Naughty etymology (2)
January 1, 2009 Leave a comment
More words from the Dictionary of Obscenity and Taboo:
UNMENTIONABLES [..] Between 1790 and the middle of the nineteenth century, by which time they had become established as acceptable, trousers were given a succession of silly and evasive names. As well as unmentionables, they were called inexpressibles, indescribables, unspeakables, ineffables, unexplicables, unwhisperables, innomonables, unutterables and unthinkables.
NUNNERY. A brothel. The term is not as popular now as it was in Elizabethan times when nuns had more dubious reputations than they do now.
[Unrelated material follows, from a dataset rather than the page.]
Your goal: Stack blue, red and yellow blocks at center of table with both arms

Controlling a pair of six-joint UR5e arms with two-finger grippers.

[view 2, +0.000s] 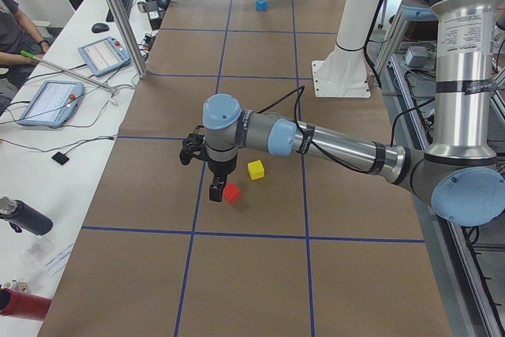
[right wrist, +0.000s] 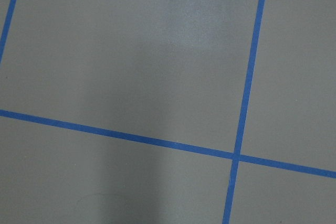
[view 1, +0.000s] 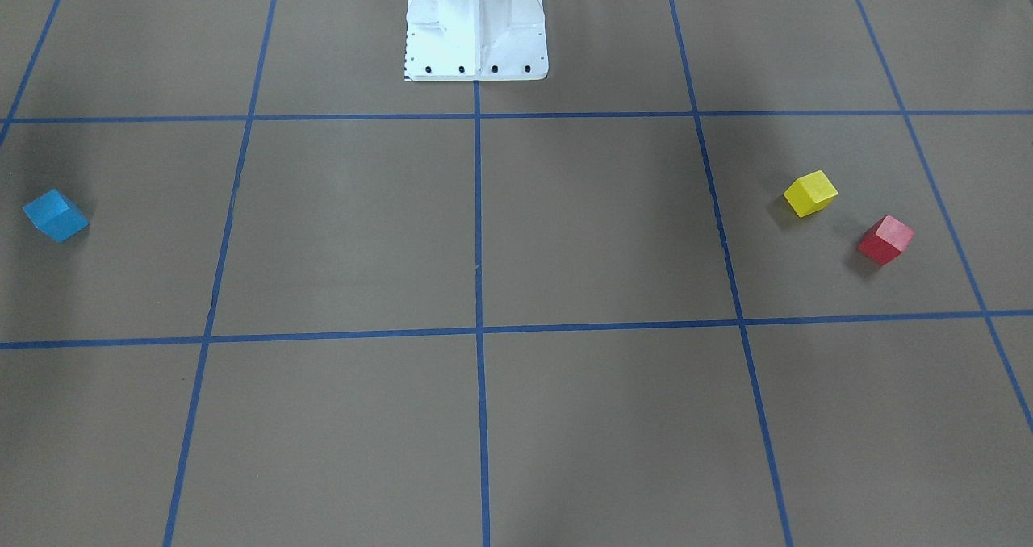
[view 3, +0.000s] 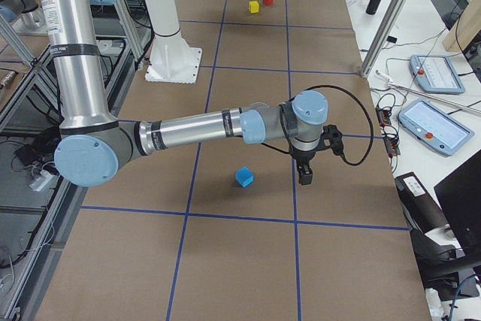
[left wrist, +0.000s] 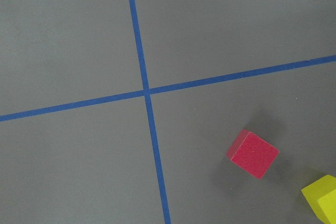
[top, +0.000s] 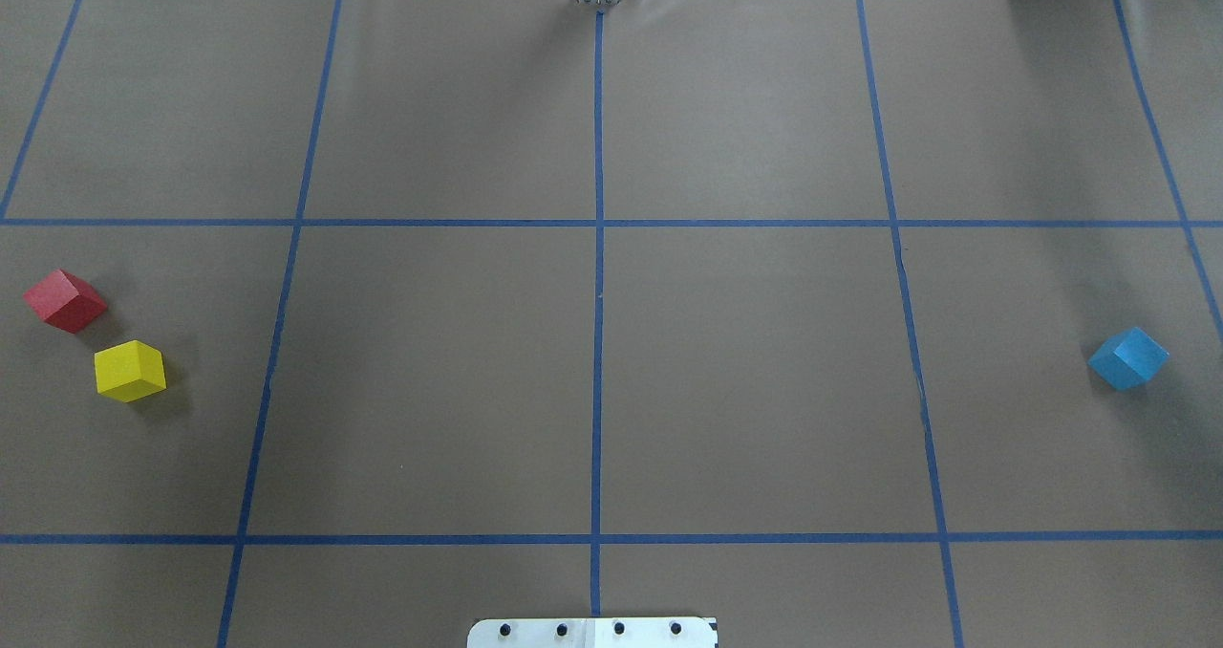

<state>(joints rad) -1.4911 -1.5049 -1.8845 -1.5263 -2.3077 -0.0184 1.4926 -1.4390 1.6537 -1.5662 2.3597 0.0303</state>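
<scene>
I am watching the three blocks sitting apart on the table [top: 764,390], none of them stacked. Taking the white base [view 1: 476,27] as my mark, the red block [top: 65,300] and yellow block [top: 130,371] are lying well out to its left, near each other but not touching, with the yellow one nearer the base. The blue block [top: 1128,358] is resting alone well out to the base's right. The left gripper [view 2: 215,192] is hanging close beside the red block, on the side away from the base. The right gripper [view 3: 305,176] is hovering near the blue block, also farther from the base. I cannot tell whether either hand's fingers are parted or closed.
</scene>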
When Hamlet says to Ophelia “Get thee to a nunnery” it is clear from the context that he is using the word in this sense.
RIDE [..] Riding St. George is an old term for sexual intercourse with the woman sitting on top of the man. It was commonly believed in earlier centuries that a boy conceived in such circumstances was likely to grow up to become a bishop.
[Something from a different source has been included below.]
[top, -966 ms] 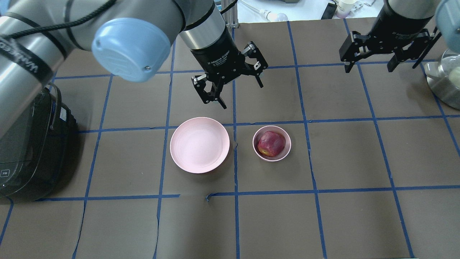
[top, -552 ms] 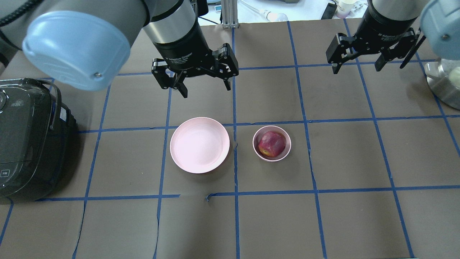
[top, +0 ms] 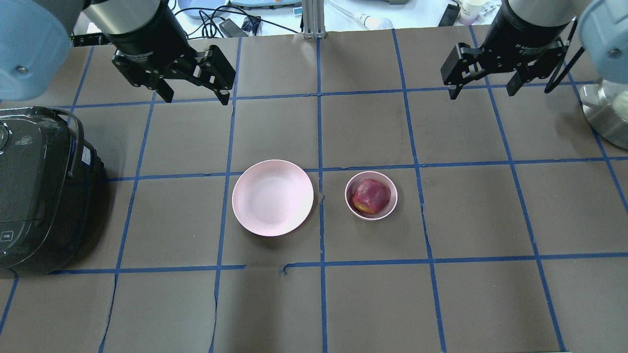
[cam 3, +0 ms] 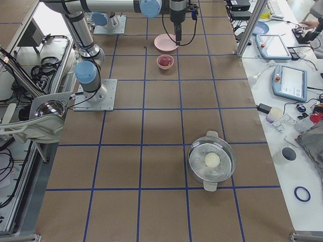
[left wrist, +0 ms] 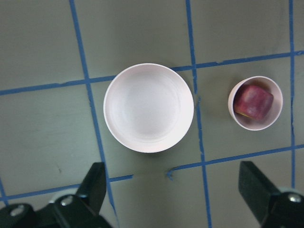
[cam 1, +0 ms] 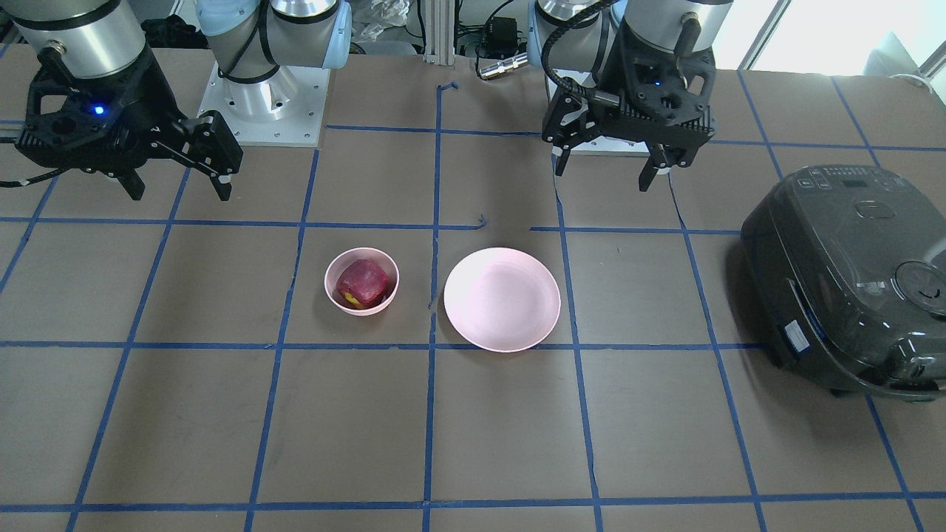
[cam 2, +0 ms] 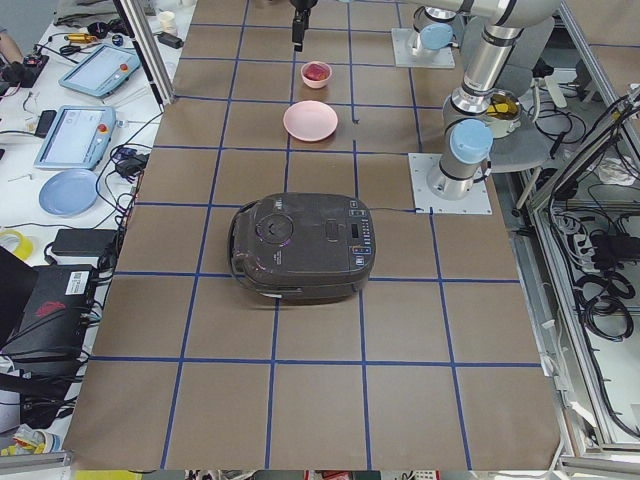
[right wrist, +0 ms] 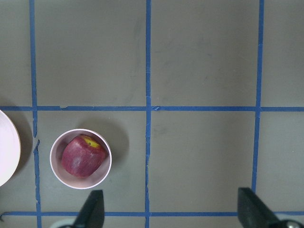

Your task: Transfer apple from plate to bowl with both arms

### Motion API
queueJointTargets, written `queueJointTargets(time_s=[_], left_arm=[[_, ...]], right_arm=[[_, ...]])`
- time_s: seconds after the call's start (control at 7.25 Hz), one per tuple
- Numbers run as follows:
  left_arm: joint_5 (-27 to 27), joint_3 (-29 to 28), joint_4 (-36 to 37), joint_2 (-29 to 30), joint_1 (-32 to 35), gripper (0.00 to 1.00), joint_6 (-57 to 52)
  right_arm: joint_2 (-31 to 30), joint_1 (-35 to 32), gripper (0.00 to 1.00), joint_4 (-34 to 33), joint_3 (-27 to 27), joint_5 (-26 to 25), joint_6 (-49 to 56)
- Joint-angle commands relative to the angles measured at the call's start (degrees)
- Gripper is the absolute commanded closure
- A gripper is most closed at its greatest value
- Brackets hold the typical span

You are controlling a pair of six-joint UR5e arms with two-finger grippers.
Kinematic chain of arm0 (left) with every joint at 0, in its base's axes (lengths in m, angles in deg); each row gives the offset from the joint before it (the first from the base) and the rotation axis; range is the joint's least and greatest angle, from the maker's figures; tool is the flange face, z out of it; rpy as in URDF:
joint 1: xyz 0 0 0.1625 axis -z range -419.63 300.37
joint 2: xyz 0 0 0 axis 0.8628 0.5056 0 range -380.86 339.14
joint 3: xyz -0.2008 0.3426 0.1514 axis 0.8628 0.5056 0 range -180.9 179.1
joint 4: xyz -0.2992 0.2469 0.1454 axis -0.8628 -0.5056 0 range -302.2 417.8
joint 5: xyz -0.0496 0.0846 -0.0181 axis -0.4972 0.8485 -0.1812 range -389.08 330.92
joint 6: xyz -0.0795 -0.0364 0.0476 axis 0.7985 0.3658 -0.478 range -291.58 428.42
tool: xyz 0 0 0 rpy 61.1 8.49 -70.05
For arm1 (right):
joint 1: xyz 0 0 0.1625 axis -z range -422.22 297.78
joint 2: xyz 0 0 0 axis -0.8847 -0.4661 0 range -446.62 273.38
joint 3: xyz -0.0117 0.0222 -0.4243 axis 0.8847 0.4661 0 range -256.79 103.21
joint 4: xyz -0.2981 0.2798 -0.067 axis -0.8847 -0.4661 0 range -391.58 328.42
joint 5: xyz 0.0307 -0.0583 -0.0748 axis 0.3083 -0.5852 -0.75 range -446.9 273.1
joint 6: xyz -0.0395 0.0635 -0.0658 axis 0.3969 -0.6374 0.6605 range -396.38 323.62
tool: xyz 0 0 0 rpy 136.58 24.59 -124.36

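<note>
Brown paper covers the tabletop [top: 373, 304], ruled into squares by blue tape. At the far left, seen over the robot's shoulders, sits a black cooker [top: 39, 191] with its lid down. Past it, toward the far edge, the left gripper [top: 196, 98] hangs above the paper, its jaws spread wide and holding nothing, well apart from the dishes. Its wrist camera looks straight down on both dishes, with the black fingers [left wrist: 92, 183] showing at the bottom corners of that view.

Near the middle lies the plate [top: 273, 197], bare and flat on the paper, just left of a tape line. Just beside it, across that line and not touching it, stands the bowl [top: 371, 174]. The apple [top: 371, 196] sits inside the bowl, dark red with a yellow patch on one side, and fills most of it.

Further right, again toward the far edge, the right gripper [top: 482, 92] hangs in the air, jaws likewise apart and empty, well clear of the bowl. At the right edge stands a steel pot [top: 601, 122]. The view from that end of the tabletop shows a pale ball [cam 3: 212, 160] lying in it.
</note>
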Motion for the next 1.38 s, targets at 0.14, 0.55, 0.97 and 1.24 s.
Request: queueJointTargets(time_s=[0.14, 0.55, 0.97, 1.24], left_arm=[[1.67, 0.07, 0.4, -0.19, -0.79, 0.0, -1.16], [1.58, 0.16, 0.31, -0.19, -0.79, 0.0, -0.63], [1.58, 0.16, 0.4, -0.19, -0.96, 0.0, -0.72], [1.58, 0.16, 0.31, -0.19, -0.96, 0.0, -0.72]], right_arm=[[0.13, 0.04, 0.0, -0.09, -0.6, 0.13, 0.09], [0.13, 0.13, 0.0, 1.23, -0.78, -0.22, 0.09], [-0.39, 0.13, 0.0, 2.02, -0.69, -0.22, 0.09], [-0.4, 0.13, 0.0, 2.02, -0.87, -0.13, 0.09]])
BITCH [..] There is a long history in English of words for women being devalued and becoming offensive. This systematic denigration of women is reflected, for example, in the history of words such as hussy, nymph, mistress, tart and whore. Why this should happen is something of a mystery, but whatever the reason the language is already littered by dozens, even hundreds, of such devalued words.
ONANISM [..] Knowing the above passage [Genesis 38: 8-10], a number of parrot owners (including Dorothy Parker) called their birds Onan because, like their Biblical namesake, they are given to spilling their seed on the ground.